I have been playing around with an ML model today and the purpose of this post is to hopefully promote some discussion about potential target fields.
When you feed data to an ML algorithm you need to define input features eg is the horse a course winner along with a feature that the inputs have to predict. It is with the latter that I was running a simple experiment. I ran a model on four different target features to get a feel if one stood out from the others. The four varieties were as follows.

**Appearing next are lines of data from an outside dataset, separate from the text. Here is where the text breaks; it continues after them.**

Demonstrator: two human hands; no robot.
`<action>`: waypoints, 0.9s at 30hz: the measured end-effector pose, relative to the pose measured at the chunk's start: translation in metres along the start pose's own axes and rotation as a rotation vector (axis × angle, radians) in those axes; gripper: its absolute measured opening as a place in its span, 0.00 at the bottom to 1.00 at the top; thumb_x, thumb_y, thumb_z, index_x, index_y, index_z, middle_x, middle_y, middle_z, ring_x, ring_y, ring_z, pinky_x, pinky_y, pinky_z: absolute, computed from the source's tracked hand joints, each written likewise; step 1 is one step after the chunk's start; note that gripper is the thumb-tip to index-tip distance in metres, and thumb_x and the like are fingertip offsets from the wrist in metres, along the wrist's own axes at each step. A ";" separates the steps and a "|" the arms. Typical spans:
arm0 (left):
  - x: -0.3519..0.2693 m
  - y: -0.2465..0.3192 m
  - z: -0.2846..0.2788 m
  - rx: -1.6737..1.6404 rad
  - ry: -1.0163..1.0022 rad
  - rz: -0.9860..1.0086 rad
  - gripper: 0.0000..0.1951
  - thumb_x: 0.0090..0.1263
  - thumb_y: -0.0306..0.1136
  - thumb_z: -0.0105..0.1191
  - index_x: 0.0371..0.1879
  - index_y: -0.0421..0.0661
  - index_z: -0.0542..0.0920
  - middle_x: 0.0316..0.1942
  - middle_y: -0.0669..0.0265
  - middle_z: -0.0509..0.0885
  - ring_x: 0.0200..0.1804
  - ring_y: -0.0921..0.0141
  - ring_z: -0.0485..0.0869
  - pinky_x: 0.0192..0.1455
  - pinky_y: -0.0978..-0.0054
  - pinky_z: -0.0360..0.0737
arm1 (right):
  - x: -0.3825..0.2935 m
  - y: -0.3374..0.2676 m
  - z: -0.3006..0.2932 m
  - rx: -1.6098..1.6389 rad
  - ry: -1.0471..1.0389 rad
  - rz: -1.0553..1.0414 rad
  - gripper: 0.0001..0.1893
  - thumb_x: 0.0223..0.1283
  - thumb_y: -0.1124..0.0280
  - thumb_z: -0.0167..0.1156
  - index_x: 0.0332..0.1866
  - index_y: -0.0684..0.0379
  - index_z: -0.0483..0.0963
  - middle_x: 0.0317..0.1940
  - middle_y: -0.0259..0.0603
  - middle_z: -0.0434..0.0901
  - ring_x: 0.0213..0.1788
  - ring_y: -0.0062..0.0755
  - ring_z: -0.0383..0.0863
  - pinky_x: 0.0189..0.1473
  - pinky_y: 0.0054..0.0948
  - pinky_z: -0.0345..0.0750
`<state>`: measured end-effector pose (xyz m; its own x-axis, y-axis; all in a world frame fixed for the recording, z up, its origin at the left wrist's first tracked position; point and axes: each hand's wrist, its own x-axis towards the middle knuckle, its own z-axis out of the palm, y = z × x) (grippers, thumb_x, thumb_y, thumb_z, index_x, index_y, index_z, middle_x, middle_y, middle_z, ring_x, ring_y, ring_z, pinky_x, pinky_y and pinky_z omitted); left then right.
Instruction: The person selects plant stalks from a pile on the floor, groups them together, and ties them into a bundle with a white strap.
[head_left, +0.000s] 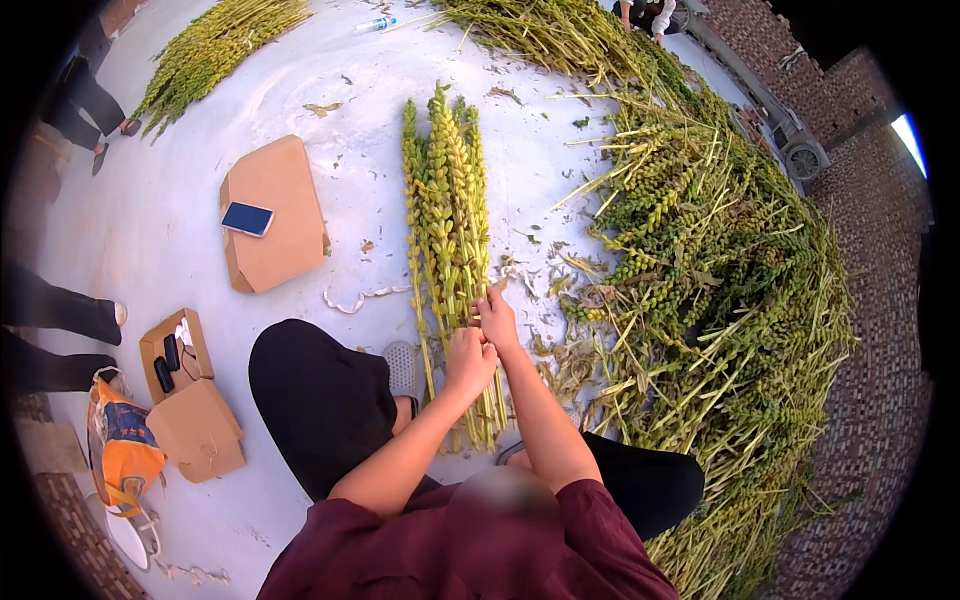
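Note:
A bundle of cut sesame stalks (448, 187), thick with green and yellow pods, lies on the pale floor between my feet, pod ends pointing away. My right hand (496, 319) grips stalks at the bundle's right side, with a dry leaf by its fingertips. Just below it, almost touching, my left hand (471, 361) is curled over the stalks; its fingertips are hidden, so what it pinches cannot be told. A white cloth strip (360, 302) runs across the floor and passes beneath the bundle.
A large heap of sesame stalks (712, 300) spreads along my right. To the left lie a flattened cardboard box (274, 195) with a phone (247, 219) on it, an open carton (176, 352) and an orange bag (124, 450). People's legs (64, 326) stand farther left.

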<state>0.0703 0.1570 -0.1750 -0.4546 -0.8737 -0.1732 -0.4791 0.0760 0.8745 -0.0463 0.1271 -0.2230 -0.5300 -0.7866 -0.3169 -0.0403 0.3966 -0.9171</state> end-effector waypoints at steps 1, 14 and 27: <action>0.004 -0.012 0.009 -0.004 0.078 0.034 0.11 0.62 0.31 0.55 0.40 0.40 0.73 0.48 0.54 0.75 0.53 0.54 0.72 0.56 0.59 0.70 | 0.003 0.010 0.003 0.000 -0.059 0.038 0.21 0.69 0.74 0.47 0.66 0.67 0.62 0.35 0.41 0.81 0.32 0.24 0.79 0.32 0.25 0.79; 0.082 -0.034 0.026 -0.151 0.590 -0.202 0.19 0.64 0.32 0.52 0.54 0.40 0.69 0.59 0.50 0.68 0.63 0.52 0.64 0.67 0.54 0.60 | 0.013 0.026 -0.009 -0.578 0.141 -0.314 0.14 0.65 0.69 0.53 0.50 0.63 0.78 0.41 0.55 0.81 0.47 0.51 0.80 0.49 0.42 0.76; 0.248 -0.155 0.018 0.089 0.937 -0.423 0.13 0.65 0.26 0.48 0.49 0.42 0.73 0.53 0.54 0.73 0.58 0.54 0.70 0.61 0.56 0.66 | 0.226 -0.051 -0.122 -0.285 0.068 -0.139 0.13 0.69 0.74 0.48 0.52 0.60 0.77 0.41 0.36 0.83 0.38 0.21 0.83 0.36 0.23 0.78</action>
<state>0.0180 -0.0631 -0.3618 0.5133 -0.8582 -0.0034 -0.5349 -0.3230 0.7808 -0.2675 -0.0127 -0.2185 -0.5578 -0.8129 -0.1676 -0.3465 0.4116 -0.8429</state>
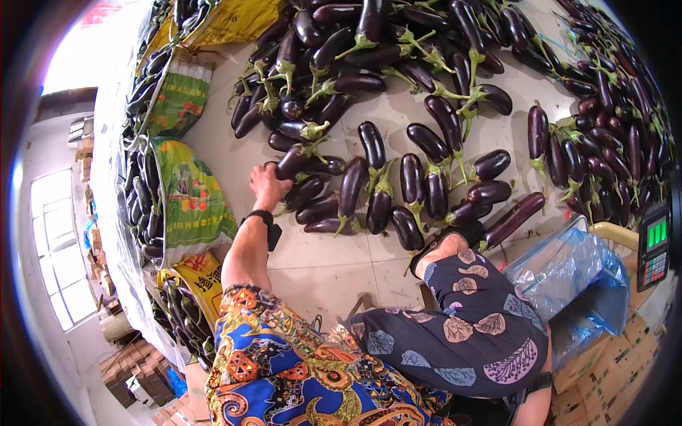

1. Good of old fashioned 1 if the horse won and 0 if the horse lost
2. 1 if the horse won or came second 0 otherwise
3. 1 if the horse won or came second or finished 3rd in a race with more than 8 runners
4. 1 if the horse finished in the first 4 and out ran its odds 0 otherwise
In the last case outran its odds simply meant that the horse was positionally longer in the odds than its finishing position. For example a horse finishing 2nd but went off fav would be a 0 whereas a horse finishing 4th and being 5th in the betting gets a 1
I tested for both how the top rated performed and how simply backing horses above a threshold performed. This is a quick and dirty measure but the objective is to foster some discussion hopefully on other measures for target variables.
Option 1 produced
Toprated 7998 bets 1323 wins PL after comm’ +514pts ROI +6.42% Varpl +40.6
Option 2 produced
8012 bets 1328 wins PL +265.3 ROI 3.3% Varpl +43.9
Option 3 produced
8028 Bets 1365 wins PL +413 ROI +5.15% Varpl +91.5
Option 4 produced
8056 bets 1201 wins PL +235.9 ROI +2.92% Varpl + 67.79
When it came to simply backing any horse above a certain threshold on the ratings option 3 performed best followed by option 2 and then option 1 and finally option 4
The reason for trying the various options is that unbalanced data can effect the performance of ML algorithms although the Gradient Boosting Tree based algorithm I am using suffers least. An unbalanced data set simply means fewer 1’s than 0’s. The closer you get to 50-50 on the target 1’s and 0’s the more balanced the data is. Clearly adding placed runs increases the balance.
The question however is are there other options worth throwing at the algorithm. I would be happy to receive any suggestions on other possible target fields in the comments section.